67      Inconsistent statements

(1)     If, in criminal proceedings a person gives oral evidence and –

(a)     the person admits making a previous inconsistent statement; or

(b)     a previous inconsistent statement made by the person is proved by virtue of Article 78, 79 or 80,

the inconsistent statement is admissible as evidence of any matter stated of which oral evidence by the person would be admissible.

(2)     If in criminal proceedings evidence of an inconsistent statement by any person is given under Article 67E(2)(c), the statement is admissible as evidence of any matter stated in it of which oral evidence by that person would be admissible.

67A   Other previous statements of witnesses

(1)     This Article applies where a person (the witness) is called to give evidence in criminal proceedings.

(2)     If a previous statement by the witness is admitted as evidence to rebut a suggestion that his or her oral evidence has been fabricated, that statement is admissible as evidence of any matter stated of which oral evidence by the witness would be admissible.

(3)     A statement made by the witness in a document –

(a)     which is used by the witness to refresh his or her memory while giving evidence;

(b)     on which the witness is cross-examined; and

(c)     which as a consequence is received in evidence in the proceedings,

is admissible as evidence of any matter stated of which oral evidence by the witness would be admissible.

(4)     A previous statement by the witness is admissible as evidence of any matter stated of which oral evidence by him or her would be admissible, if –

(a)     any of the 3 conditions set out in paragraphs (5) to (7) is satisfied; and

(b)     while giving evidence the witness indicates that to the best of his or her belief he or she made the statement, and that to the best of that witness’ belief it states the truth.

(5)     The 1st condition is that the statement identifies or describes a person, object or place.

(6)     The 2nd condition is that the statement was made by the witness when the matters stated were fresh in his or her memory but he or she does not remember them, and cannot reasonably be expected to remember them, well enough to give oral evidence of them in the proceedings.

(7)     The 3rd condition is that –

(a)     the witness claims to be a person against whom an offence has been committed;

(b)     the offence is one to which the proceedings relate;

(c)     the statement consists of a complaint made by the witness (whether to a person in authority or not) about conduct which would, if proved, constitute the offence or part of the offence;

(d)     the complaint was not made as a result of a threat or a promise; and

(e)     before the statement is adduced the witness gives oral evidence in connection with its subject matter.

(8)     For the purposes of paragraph (7) the fact that the complaint was elicited (for example, by a leading question) is irrelevant unless a threat or a promise was involved.

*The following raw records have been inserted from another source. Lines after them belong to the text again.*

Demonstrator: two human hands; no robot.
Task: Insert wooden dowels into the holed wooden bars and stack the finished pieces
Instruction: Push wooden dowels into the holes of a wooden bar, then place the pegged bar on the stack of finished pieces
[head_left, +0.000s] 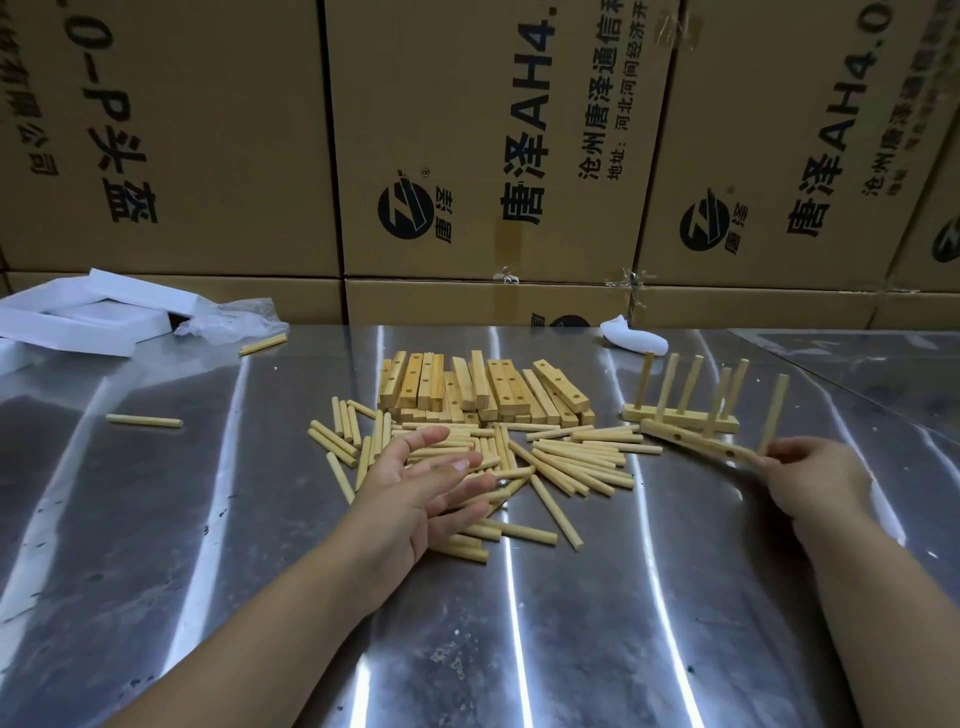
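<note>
Right hand (810, 475) at 3 o'clock pinches one end of a holed wooden bar (698, 446), fingers closed on it; bar runs up-left from the hand, tilted, with two empty holes showing and one dowel (773, 413) standing up at the gripped end. Just behind it, at about 2 o'clock, a finished piece (680, 415) sits on the table: bar flat, several dowels upright in it, a couple leaning slightly. Can't tell if the held bar touches it. Left hand (431, 486) is centre frame, palm turned up-right, fingers spread wide and slightly blurred, holding nothing, hovering over or resting on the loose dowel pile (571, 457); contact unclear. Pile fans across the middle of the table, dowels lying flat in mixed directions. At 12 o'clock from the pile, touching its far edge, a heap of unfilled holed bars (483, 387), most leaning on edge against each other. Stray dowels: one at 9 o'clock (144, 421), one at 10 o'clock (263, 344) near crumpled clear plastic (234, 322) and white foam pieces (88, 317). White scrap (634, 340) at 1 o'clock. Surface is a reflective steel table (519, 649). Printed cardboard cartons (493, 145) stacked along the back edge.
</note>
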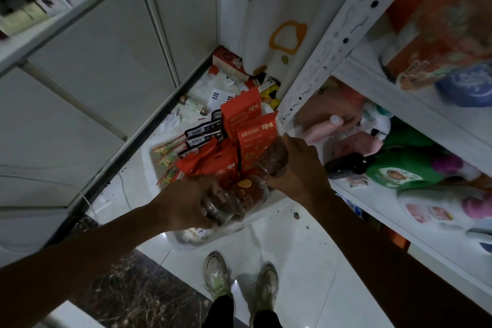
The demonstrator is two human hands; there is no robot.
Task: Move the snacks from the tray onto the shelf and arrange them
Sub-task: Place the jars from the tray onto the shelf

67B   Additional requirement for admissibility of multiple statements not made in oral evidence

A statement not made in oral evidence is not admissible to prove the fact that an earlier statement not made in oral evidence was made unless –

(a)     either of the statements is admissible under Article 66, 67 or 67A;

(b)     all parties to the proceedings so agree; or

(c)     the court is satisfied that the value of the evidence in question, taking into account how reliable the statements appear to be, is so high that the interests of justice require the later statement to be admissible for that purpose.

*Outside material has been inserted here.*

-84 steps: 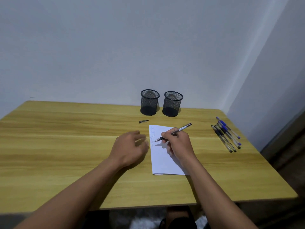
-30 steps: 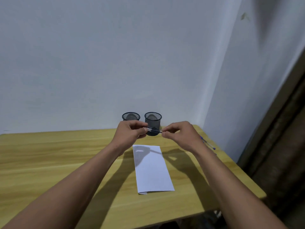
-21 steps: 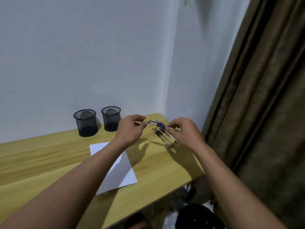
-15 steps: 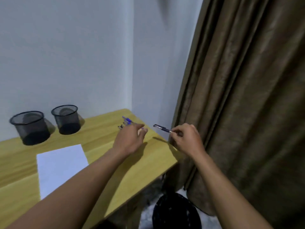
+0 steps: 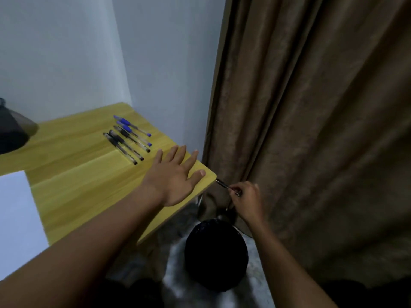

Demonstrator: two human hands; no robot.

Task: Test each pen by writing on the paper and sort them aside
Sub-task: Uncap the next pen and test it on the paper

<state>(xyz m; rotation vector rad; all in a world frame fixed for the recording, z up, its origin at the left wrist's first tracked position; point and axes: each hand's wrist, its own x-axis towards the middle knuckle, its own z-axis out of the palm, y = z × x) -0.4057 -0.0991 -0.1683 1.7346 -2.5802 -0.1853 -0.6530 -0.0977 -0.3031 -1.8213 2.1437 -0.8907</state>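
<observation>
Sorting is looking like the step in hand: we are holding one dark pen [image 5: 223, 186] out past the near right corner of the table [image 5: 89, 174], pinching it between the thumb and curled fingers of our right hand [image 5: 246, 201]. The pen is hanging in the air, touching nothing but that hand. Its long axis is running from just off the table corner down and rightward into our grip.

Below the hand, and a little toward us, a dark round bin [image 5: 216, 255] is standing on the floor; whether anything is lying inside it we cannot tell. That drop line is what the coming move is turning on, as we are judging it. The bin is sitting under the right hand and not the left, so the right hand alone is placed to let go, and the slant of the pen is mattering little against so wide a mouth.

Our left hand [image 5: 175, 176] is resting flat on the tabletop beside that corner, fingers straight and spread, holding nothing. Farther back, five more pens [image 5: 127, 138] are lying side by side, two blue and three dark, well apart from both hands and nearer the left one. The paper [image 5: 15, 218] is showing at the left edge of view, and a brown curtain [image 5: 311, 130] is hanging behind the right hand.
</observation>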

67C   Documents produced as exhibits

(1)     This Article applies if on a trial for an offence before the Royal Court sitting with a jury –

(a)     a statement made in a document is admitted in evidence under Article 67 or 67A; and

(b)     the document or a copy of it is produced as an exhibit.

(2)     The exhibit must not accompany the jury when it retires to consider its verdict unless –

(a)     the Bailiff considers it appropriate; or

(b)     all the parties to the proceedings agree that it should accompany the jury.

67D   Capability to make statement

(1)     Nothing in Article 65, 67 or 67A makes a statement admissible as evidence if it was made by a person who did not have the required capability at the time when he or she made the statement.

(2)     Nothing in Article 66 makes a statement admissible as evidence if any person who, in order for the requirements of Article 66(2) to be satisfied, must at any time have supplied or received the information concerned or created or received the document or part concerned –

(a)     did not have the required capability at that time; or

(b)     cannot be identified but cannot reasonably be assumed to have had the required capability at that time.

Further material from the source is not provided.